CMU Sphinx / Forums / Help: Building the acoustic model process

First, prepare the data:
1.etc/6965.dic:

0   Z IY R OW
1   W AH N
2   T UW
3   TH R IY
4   F OW R
5   F AY V
6   S IH K S
7   S EH V AH N
8   EY T
9   N AY N

2.etc/6965.filler:

<s>             SIL
</s>            SIL
<sil>           SIL

etc/6965.lm
4.etc/6965.lm.dmp
5.etc/6965.phone:

AH
AY
EH
EY
F
IH
IY
K
N
OW
R
S
SIL
T
TH
UW
V
W
Z
etc/6965_train.fileids:

gen_fest_0001
gen_fest_0002
gen_fest_0003
gen_fest_0004
gen_fest_0005
gen_fest_0006
gen_fest_0007
gen_fest_0008
gen_fest_0009
gen_fest_0010

7.etc/6965_train.transcription:

<s> 0 </s> (gen_fest_0001)
<s> 1 </s> (gen_fest_0002)
<s> 2 </s> (gen_fest_0003)
<s> 3 </s> (gen_fest_0004)
<s> 4 </s> (gen_fest_0005)
<s> 5 </s> (gen_fest_0006)
<s> 6 </s> (gen_fest_0007)
<s> 7 </s> (gen_fest_0008)
<s> 8 </s> (gen_fest_0009)
<s> 9 </s> (gen_fest_0010)

8.wav/gen_fest_0001....10

Started command：
1. perl ../pocketsphinx/scripts/setup_sphinx.pl -task 6965
perl ../sphinxtrain/scripts_pl/setup_SphinxTrain.pl -task 6965

6965 get the following folder structure：

  bin
  bwaccumdir 
  etc
  feat
  logdir
  model_parameters
  model_architecture   
  scripts_pl
  wav

2.Copy this folder from Sphinxtrain manually.
3.update sphinx_train.cfg:

# Configuration script for sphinx trainer                  -*-mode:Perl-*-

$CFG_VERBOSE = 1;       # Determines how much goes to the screen.

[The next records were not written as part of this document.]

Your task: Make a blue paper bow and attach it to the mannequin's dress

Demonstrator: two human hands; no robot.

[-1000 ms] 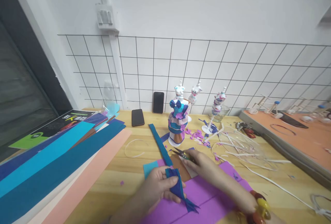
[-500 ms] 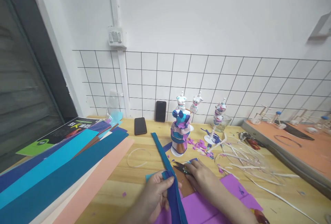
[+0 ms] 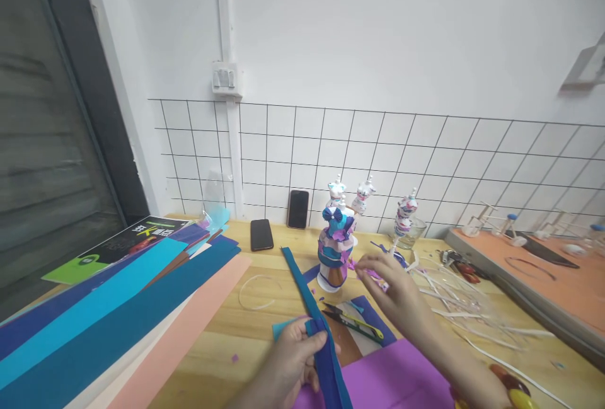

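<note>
My left hand (image 3: pixel 297 358) is closed on folded dark blue and teal strips (image 3: pixel 326 358) that look like paper or cloth. A long teal strip (image 3: pixel 300 280) runs from it up the table. My right hand (image 3: pixel 390 280) holds nothing, its fingers stretched out beside a small dress-form figure (image 3: pixel 336 242) in ruffled blue, purple and pink layers with a blue bow; I cannot tell whether they touch it. Below that hand, black-and-yellow thread snips (image 3: pixel 354 321) lie on brown and blue pieces. A purple sheet (image 3: pixel 397 374) is under my right forearm.
Long coloured sheets (image 3: pixel 142 295) cover the left side. Two phones (image 3: pixel 261 234) are near the wall, one propped upright. Other small dress forms (image 3: pixel 405 213), a glass bowl (image 3: pixel 411 232), tangled white strips (image 3: pixel 458 295) and pliers (image 3: pixel 460 266) sit to the right, beside an orange-topped board (image 3: pixel 534 270).
My right hand has let go of the thread snips and risen toward the dressed figure. The snips now lie on the table. My left hand keeps its hold on the strips.
</note>
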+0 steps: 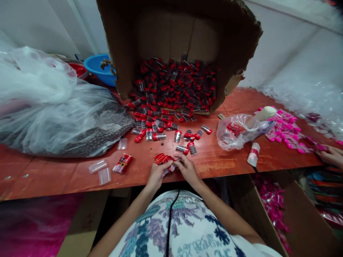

# These are filled in at configuration time
$CFG_DB_NAME = "6965";
$CFG_BASE_DIR = "/home/king/cmuclmtk/6965";
$CFG_SPHINXTRAIN_DIR = "../sphinxtrain";

# Directory containing SphinxTrain binaries
$CFG_BIN_DIR = "$CFG_BASE_DIR/bin";
$CFG_GIF_DIR = "$CFG_BASE_DIR/gifs";
$CFG_SCRIPT_DIR = "$CFG_BASE_DIR/scripts_pl";

# Experiment name, will be used to name model files and log files
$CFG_EXPTNAME = "$CFG_DB_NAME";

# Audio waveform and feature file information
$CFG_WAVFILES_DIR = "$CFG_BASE_DIR/wav";
$CFG_WAVFILE_EXTENSION = 'wav';
$CFG_WAVFILE_TYPE = 'mswav'; # one of nist, mswav, raw
$CFG_FEATFILES_DIR = "$CFG_BASE_DIR/feat";
$CFG_FEATFILE_EXTENSION = 'mfc';
$CFG_VECTOR_LENGTH = 13;

$CFG_MIN_ITERATIONS = 1;  # BW Iterate at least this many times
$CFG_MAX_ITERATIONS = 10; # BW Don't iterate more than this, somethings likely wrong.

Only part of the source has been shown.